Restrict the output to the lines below starting at the one that contains "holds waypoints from" and ending at the one that contains "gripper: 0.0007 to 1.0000", and restate them word for word, both ends included.
━━━ Supplied information ━━━
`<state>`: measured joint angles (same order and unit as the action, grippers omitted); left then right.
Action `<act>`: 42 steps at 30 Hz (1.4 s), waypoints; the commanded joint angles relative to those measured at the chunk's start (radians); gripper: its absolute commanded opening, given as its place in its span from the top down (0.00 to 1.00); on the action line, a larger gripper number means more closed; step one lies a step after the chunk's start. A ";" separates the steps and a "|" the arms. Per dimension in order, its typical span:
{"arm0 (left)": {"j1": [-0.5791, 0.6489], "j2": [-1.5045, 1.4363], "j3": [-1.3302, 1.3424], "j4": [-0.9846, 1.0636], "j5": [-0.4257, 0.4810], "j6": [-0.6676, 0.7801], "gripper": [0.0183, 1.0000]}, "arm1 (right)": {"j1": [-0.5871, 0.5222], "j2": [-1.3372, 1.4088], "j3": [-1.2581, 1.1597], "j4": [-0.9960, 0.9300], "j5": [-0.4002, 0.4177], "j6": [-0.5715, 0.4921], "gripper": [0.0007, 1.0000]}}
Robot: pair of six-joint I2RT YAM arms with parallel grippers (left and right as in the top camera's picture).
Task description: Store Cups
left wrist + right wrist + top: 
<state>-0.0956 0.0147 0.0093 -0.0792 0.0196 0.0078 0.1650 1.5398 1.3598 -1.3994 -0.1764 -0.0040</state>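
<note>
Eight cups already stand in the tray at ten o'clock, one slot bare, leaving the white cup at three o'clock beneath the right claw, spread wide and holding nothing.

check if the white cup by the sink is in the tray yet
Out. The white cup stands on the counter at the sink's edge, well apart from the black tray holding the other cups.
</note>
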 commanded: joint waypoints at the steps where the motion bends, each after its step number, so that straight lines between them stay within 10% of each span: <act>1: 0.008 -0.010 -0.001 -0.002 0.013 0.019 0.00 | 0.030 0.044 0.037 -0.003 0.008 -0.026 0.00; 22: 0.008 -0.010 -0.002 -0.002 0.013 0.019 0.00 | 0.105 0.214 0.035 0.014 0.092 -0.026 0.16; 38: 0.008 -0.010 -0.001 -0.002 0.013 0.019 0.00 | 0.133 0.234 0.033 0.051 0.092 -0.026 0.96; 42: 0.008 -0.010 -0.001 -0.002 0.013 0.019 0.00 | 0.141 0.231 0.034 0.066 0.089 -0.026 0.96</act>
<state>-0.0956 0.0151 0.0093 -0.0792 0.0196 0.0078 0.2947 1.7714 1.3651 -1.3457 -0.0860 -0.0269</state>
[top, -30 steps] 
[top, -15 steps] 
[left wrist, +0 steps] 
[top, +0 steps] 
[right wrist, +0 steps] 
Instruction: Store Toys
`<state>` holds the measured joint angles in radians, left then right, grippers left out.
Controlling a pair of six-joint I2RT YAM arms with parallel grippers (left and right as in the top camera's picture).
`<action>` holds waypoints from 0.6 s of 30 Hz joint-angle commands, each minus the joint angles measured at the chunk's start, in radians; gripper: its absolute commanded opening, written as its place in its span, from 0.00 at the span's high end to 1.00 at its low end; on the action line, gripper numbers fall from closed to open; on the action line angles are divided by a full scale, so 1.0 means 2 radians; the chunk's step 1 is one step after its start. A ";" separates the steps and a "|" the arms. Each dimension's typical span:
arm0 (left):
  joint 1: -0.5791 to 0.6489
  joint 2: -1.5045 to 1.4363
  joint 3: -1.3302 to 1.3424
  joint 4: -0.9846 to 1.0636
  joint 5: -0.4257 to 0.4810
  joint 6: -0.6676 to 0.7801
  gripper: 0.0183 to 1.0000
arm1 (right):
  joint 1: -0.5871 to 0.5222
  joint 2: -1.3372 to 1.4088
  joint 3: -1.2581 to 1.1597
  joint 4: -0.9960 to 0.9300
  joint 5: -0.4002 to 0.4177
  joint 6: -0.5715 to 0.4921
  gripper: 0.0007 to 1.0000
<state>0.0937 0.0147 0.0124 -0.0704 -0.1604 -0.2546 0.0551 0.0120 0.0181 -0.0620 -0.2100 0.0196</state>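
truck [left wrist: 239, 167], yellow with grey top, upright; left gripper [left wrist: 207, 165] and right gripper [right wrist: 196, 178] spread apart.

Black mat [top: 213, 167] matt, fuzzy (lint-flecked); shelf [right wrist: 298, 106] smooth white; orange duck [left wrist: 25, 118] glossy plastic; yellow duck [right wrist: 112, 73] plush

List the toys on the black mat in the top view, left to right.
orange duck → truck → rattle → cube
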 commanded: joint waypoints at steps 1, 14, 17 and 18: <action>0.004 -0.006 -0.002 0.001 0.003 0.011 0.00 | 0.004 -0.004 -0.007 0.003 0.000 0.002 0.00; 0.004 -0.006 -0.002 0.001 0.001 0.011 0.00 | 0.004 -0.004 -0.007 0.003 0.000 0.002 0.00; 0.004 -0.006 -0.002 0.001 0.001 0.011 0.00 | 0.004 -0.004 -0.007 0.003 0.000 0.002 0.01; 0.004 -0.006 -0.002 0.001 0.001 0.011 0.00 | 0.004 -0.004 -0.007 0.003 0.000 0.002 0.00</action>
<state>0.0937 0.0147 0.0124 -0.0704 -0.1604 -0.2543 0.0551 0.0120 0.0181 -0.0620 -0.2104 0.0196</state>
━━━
#### [Task result]
`<action>` holds waypoints from 0.6 s of 30 Hz joint-angle commands, each minus the joint angles measured at the chunk's start, in radians; gripper: its absolute commanded opening, written as its place in its span, from 0.00 at the span's high end to 1.00 at its low end; on the action line, gripper numbers fall from closed to open; on the action line angles are divided by a full scale, so 1.0 means 2 radians; the chunk's step 1 is one step after its start. A ";" separates the steps and a "|" the arms. Each dimension's typical span:
arm0 (left):
  joint 1: -0.5791 to 0.6489
  joint 2: -1.5045 to 1.4363
  joint 3: -1.3302 to 1.3424
  joint 4: -0.9846 to 1.0636
  joint 5: -0.4257 to 0.4810
  joint 6: -0.6676 to 0.7801
  gripper: 0.0183 to 1.0000
arm1 (right):
  joint 1: -0.5871 to 0.5222
  joint 2: -1.3372 to 1.4088
  joint 3: -1.2581 to 1.1597
  joint 4: -0.9960 to 0.9300
  joint 5: -0.4002 to 0.4177
  joint 6: -0.5715 to 0.4921
  gripper: 0.0007 to 1.0000

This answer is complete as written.